The use of an immersive 3D environment helps to place the abstract data squarely within a recognizable geographic, urban and human context — a critical step to effectively communicate the scientific findings to a broader audience. Similarly, photographs and videos showing the conditions on the ground — ore stockpiles towering over crowded low-income residential neighborhoods and polluted water thick with sediment — complement the detailed data collected by Source International to underscore the pervasive impact of the mining operations on the quality of everyday life for Cerro de Pasco’s most vulnerable residents.

The ability to intuitively navigate between distinct data sets documenting the adverse effects of mining in Cerro de Pasco provides a more holistic picture of a complex environmental situation that goes beyond any single study or method of documentation. Collectively, the evidence contained on the platform makes clear the severity of the current crisis as well as the underlying causes that precipitated and continue to prolong it.

Methodology

Actual contamination levels in Cerro de Pasco were evaluated through various means, including on-site soil and water sampling, hair sampling from children in the local population, and using hyperspectral satellite imagery to detect lead bearing mineral species in the soil of the surrounding area. Importantly, these studies spanned a period of more than ten years, tracing the dramatic worsening of the situation over time as mining operations have continued mostly unabated.

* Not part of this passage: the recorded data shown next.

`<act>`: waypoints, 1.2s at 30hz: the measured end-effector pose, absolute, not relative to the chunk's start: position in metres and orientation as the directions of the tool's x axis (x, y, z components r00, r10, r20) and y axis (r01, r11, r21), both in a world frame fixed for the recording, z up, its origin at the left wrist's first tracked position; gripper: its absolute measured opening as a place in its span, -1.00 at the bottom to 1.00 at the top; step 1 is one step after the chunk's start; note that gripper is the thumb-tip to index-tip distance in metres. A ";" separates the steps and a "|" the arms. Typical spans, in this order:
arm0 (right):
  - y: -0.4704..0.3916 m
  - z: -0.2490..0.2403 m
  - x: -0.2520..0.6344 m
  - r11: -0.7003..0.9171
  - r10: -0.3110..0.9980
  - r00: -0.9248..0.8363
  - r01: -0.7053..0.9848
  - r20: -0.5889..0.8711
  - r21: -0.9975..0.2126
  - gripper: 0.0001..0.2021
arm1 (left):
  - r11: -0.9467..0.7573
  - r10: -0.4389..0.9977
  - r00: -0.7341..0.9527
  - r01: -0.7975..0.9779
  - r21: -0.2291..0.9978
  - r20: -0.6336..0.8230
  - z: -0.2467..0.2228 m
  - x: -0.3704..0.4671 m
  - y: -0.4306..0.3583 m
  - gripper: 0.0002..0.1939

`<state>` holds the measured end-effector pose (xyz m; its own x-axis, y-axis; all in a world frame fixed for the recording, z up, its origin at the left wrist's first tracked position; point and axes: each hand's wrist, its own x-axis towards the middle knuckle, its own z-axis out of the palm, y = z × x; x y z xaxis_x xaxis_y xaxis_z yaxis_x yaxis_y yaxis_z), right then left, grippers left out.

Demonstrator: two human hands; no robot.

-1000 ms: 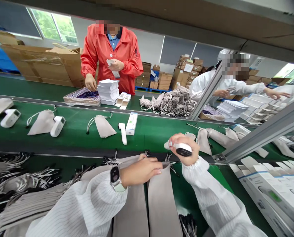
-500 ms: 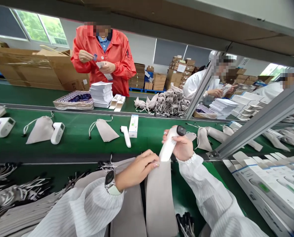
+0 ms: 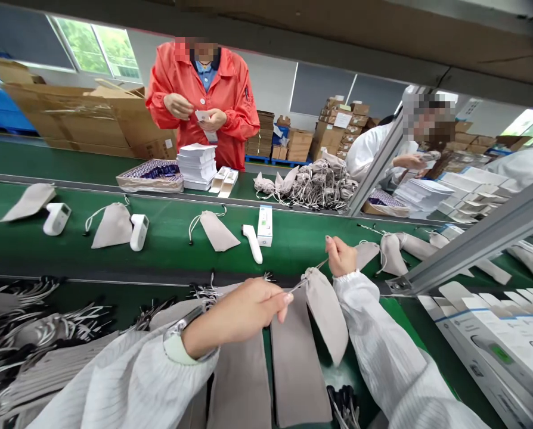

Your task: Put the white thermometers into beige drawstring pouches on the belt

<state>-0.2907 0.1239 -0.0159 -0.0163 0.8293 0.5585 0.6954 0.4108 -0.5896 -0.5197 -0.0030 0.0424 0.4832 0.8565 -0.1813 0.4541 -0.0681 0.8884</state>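
Note:
A grey drawstring pouch (image 3: 328, 313) hangs between my two hands, its neck gathered closed and its lower end pointing down. My left hand (image 3: 253, 307) pinches the cord on the left of the neck. On the other side, my right hand (image 3: 340, 257) is closed round the cord, a little higher. Whatever is inside the pouch is hidden. Below lie flat grey pouches (image 3: 298, 363) in stacks. On the green belt beyond are a white handheld device (image 3: 252, 244), a small white box (image 3: 265, 225) and another grey pouch (image 3: 219, 230).
Open white boxes (image 3: 494, 351) stand at the right, behind a slanted metal post (image 3: 476, 232). Bundled cords (image 3: 65, 333) lie at the left. Across the belt, a person in red (image 3: 204, 101) holds small papers; others in white work at the right. A shelf edge crosses overhead.
The white device in my right hand is no longer visible; a gathered pouch now hangs from cords in both hands. The belt items appear further right in view.

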 end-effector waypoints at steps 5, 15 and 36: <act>0.088 -0.013 -0.332 0.494 0.643 -0.704 0.080 0.301 -0.866 -0.43 | -0.161 0.950 0.299 0.206 0.965 0.095 0.046 -0.512 -0.014 -0.62; 0.143 -0.014 -0.285 0.092 0.887 0.311 0.607 0.342 -0.790 -0.35 | -0.446 0.895 0.394 0.791 0.418 0.208 -0.037 -0.480 0.000 -0.77; 0.123 -0.014 -0.358 0.088 0.877 -0.480 0.094 0.032 -0.992 -0.78 | -0.529 0.847 0.517 0.798 0.289 0.124 -0.033 -0.497 0.021 -0.84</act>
<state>-0.3579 0.1229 -0.0143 -0.4798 0.8768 0.0324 0.0941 0.0881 -0.9917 -0.4970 0.0209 -0.0327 0.5166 0.8471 0.1243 0.7980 -0.5290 0.2886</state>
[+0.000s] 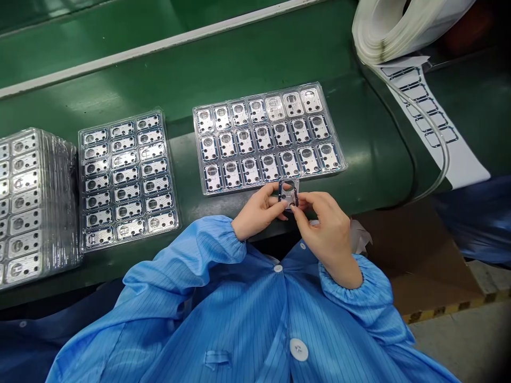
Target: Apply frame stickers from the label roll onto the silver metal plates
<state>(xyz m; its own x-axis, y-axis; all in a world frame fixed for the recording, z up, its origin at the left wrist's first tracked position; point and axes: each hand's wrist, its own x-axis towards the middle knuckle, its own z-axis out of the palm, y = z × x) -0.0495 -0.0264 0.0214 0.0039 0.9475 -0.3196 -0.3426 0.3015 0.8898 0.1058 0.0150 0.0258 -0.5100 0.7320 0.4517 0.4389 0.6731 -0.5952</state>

SITU Research integrated the findings of multiple scientific studies to combine all the datasets within a cohesive geospatial framework. This analytical data was then layered on top of a composite 3D model of Cerro de Pasco and its environs, which combines data at multiple different resolutions to achieve an accurate and immersive representation of the city. Photogrammetric models made from aerial drone footage provide a high level of detail and realism for specific areas, while stereoscopically-derived digital elevation models (DEM) — produced from satellite imagery — fill in the gaps at a lower resolution where drone flights are not permitted.

This interactive environment model can then be used as a base map to contextualize not only geo-referenced measurement data, but also compelling visual evidence such as photographs and videos. The ease of navigation between pieces of evidence and the spatial comprehension that this method provides simply cannot be replicated by more traditional means of presentation.

Advocacy & Outcomes

Volcan, the Peruvian company which owns and operates the Cerro de Pasco mine, has been found responsible for at least 57 different violations of legally enforceable environmental regulations by the Peruvian authorities. Since late 2017, Glencore — a mining and commodities multinational headquartered in Switzerland — has been Volcan’s majority owner. In November 2020, video of this interactive platform was used as part of an advocacy campaign to build public support for a proposed amendment to the Swiss constitution, which would have created new legal accountability for Swiss companies committing environmental and human rights violations abroad.

While the proposed amendment received a narrow majority of the popular vote in Switzerland, it failed to receive the needed majority of the Swiss cantonal vote, and accordingly failed to pass. One objection raised by opponents of the initiative was that evaluating complex alleged violations abroad would place an undue burden on the Swiss legal system. The success of this platform, however, calls such arguments into question, and provides a key example of how such complex cases could be effectively litigated, were the necessary legal mechanisms in place to act on the evidence and sanction the responsible parties. In the meantime, advocates of the proposed amendment point to the popular victory as evidence that broad support for strengthened corporate accountability laws continues to grow steadily in Switzerland and beyond.